BASEBALL'S DALLIANCE WITH DATA
Baseball is increasingly benefiting from advances in technology whose origins can be traced to the airline and medical industries — in the form of miniature sensors, high-frame video technology, battery technology and data mining, says Kim Blair, vice president of Cooper Perkins, a consulting firm that builds tech products that measure the performance of athletes.
YarcData, a company overseen by supercomputer pioneer Cray, started as an intelligence-gathering tool used by the federal government to pinpoint cyberthreats and other security risks. Health care providers such as the Mayo Clinic also used it for fraud detection and cancer research.
Today, it is marketing its Graph Analytics hardware-software product to Major League Baseball teams as a way to predict results of pitcher-batter matchups to give managers an in-game edge.

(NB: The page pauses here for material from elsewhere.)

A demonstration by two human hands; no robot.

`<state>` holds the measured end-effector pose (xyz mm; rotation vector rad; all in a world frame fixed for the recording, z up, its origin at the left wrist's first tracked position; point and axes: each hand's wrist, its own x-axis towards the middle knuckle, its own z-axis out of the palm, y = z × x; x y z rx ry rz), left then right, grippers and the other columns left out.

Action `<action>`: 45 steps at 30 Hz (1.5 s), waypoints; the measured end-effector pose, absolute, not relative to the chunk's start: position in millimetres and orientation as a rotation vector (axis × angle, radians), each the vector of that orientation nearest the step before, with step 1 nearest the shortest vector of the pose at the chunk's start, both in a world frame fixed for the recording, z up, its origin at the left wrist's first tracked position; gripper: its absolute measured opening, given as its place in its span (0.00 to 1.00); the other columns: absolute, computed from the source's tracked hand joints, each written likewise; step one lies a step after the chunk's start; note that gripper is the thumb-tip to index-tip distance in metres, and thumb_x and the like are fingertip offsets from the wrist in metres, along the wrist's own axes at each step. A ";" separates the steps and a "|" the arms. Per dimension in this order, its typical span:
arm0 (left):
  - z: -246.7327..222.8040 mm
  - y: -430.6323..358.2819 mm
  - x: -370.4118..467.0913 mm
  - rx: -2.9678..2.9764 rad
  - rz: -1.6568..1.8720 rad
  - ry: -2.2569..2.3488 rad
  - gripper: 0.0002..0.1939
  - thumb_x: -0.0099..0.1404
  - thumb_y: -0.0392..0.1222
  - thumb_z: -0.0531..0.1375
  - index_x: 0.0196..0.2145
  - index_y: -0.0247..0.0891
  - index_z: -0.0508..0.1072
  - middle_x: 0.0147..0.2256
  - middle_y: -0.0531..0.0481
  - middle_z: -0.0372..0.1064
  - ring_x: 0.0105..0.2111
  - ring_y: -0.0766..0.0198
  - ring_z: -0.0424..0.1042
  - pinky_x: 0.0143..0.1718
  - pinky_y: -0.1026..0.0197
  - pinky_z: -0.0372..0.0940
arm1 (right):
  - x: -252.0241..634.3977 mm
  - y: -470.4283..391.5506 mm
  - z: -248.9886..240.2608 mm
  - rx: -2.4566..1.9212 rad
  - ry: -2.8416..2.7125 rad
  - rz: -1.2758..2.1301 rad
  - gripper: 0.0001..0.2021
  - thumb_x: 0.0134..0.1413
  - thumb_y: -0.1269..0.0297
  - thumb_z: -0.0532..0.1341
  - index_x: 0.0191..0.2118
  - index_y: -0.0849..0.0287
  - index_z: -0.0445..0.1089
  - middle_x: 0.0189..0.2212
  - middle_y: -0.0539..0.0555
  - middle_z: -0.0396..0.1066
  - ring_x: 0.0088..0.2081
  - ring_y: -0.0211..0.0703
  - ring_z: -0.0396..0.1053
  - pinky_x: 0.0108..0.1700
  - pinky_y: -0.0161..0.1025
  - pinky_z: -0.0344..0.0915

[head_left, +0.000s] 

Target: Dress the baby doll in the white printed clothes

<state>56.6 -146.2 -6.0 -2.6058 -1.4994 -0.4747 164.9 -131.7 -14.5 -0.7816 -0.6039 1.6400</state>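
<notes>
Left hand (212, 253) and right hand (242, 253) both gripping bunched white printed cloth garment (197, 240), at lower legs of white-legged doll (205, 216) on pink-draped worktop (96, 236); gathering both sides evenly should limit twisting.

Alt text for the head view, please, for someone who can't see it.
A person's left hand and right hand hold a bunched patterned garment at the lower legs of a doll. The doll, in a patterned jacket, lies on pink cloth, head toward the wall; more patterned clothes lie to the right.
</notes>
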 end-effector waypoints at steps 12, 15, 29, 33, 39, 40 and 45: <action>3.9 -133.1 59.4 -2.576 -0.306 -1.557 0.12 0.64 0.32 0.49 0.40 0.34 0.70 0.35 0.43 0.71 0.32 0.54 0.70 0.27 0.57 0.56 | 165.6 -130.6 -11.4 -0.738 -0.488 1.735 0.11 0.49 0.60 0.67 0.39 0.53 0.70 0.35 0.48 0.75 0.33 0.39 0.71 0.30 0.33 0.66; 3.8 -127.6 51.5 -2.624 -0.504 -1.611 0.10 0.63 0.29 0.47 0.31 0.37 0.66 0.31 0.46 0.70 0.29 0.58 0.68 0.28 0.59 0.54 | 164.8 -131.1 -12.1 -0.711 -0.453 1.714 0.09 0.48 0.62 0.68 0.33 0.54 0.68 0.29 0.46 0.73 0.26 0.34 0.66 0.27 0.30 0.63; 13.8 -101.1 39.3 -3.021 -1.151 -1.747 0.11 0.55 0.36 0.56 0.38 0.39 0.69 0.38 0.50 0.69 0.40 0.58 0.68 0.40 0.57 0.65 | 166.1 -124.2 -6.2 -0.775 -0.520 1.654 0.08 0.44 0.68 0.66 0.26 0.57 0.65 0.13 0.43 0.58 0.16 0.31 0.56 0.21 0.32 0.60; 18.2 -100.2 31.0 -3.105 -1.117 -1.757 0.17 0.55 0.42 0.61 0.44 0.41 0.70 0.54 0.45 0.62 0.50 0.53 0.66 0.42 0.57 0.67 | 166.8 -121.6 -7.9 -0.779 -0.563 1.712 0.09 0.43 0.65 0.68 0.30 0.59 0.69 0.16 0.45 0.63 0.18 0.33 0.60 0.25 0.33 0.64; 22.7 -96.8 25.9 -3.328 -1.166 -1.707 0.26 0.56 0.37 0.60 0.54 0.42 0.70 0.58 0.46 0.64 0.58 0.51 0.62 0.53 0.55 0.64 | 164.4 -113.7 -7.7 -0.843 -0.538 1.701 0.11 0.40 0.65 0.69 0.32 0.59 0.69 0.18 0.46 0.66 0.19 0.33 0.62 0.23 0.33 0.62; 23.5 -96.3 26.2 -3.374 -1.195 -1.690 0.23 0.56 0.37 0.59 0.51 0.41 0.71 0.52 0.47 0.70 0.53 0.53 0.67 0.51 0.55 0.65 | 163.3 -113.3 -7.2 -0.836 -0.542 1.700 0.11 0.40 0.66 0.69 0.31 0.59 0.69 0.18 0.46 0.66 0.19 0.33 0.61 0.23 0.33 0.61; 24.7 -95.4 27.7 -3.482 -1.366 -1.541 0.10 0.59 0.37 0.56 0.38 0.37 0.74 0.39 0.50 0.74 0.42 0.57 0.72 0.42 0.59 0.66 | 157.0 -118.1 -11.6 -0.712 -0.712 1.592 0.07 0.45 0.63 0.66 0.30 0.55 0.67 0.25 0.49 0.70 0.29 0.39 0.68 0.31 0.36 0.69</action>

"Pretty much all the teams buy into it," says Ari Kaplan, president of AriBall, which has done analytics work for 20 MLB teams, including the Cubs, Mets and Dodgers. His company's Scoutables software program sifts through mountains of data from sources such as MLB and Sportvision on players and comes up with a list of their strengths and weaknesses, that is presented in bullet points in a text report.
Clubs always have pursued a statistical edge, Kaplan and others say. Earl Weaver carved a Hall of Fame career with the Baltimore Orioles in the 1960s and '70s by keeping detailed notes of each game. The Montreal Expos and Cleveland Indians effectively used data to discover and develop minor league talent in the 1980s and 1990s.
Companies such as Inside Edge pushed pitching and batting charts to the fore in the early 1980s, with easily readable graphics that showed "hot zones" for hitters and pitchers.
"Raw data means nothing until it can be presented and read," says Randy Istre, co-founder of Inside Edge, which started in 1983.
At one point, the service worked with six world champions in a row (Yankees, Florida Marlins and Diamondbacks). It now works with 15 to 17 teams a year, including the Giants.
Unquestionably, the Oakland A's rode the success of sabermetrics — the specialized analysis of baseball through statistics — to a 103-win season and 20-game win streak in 2002 that was chronicled in the book Moneyball.
"Give Moneyball its due," Evans says. "You could probably write 30 Moneyballs because every team has its story. But that book captured a unique time in A's baseball and what they accomplished."
Each year, teams are looking for a magical, Moneyball-like ride. The Giants have been that team two of the past three years.
But for them to maintain an edge, the Giants concede, they must continue to innovate.
Longer term, there is talk of a ticketless and cashless environment, where fans equipped with wearable computing devices — perhaps a band — can wave it as they pass through turnstiles to activate their ticket or present it to a vendor when paying for merchandise.
The Washington Nationals have a jump on the competition here. They've dropped paper tickets this year for season ticket holders in favor of smart cards with radio-frequency identification (RFID) chips embedded inside and the seat location printed on them. Season ticket holders will just touch the card at a turnstile upon entering the park rather than have a paper ticket scanned.
"It's (ticketless system) literally the wave of the future," says Schlough, who has studied such a system at a professional German soccer club. "You have to keep moving forward, looking for new ideas."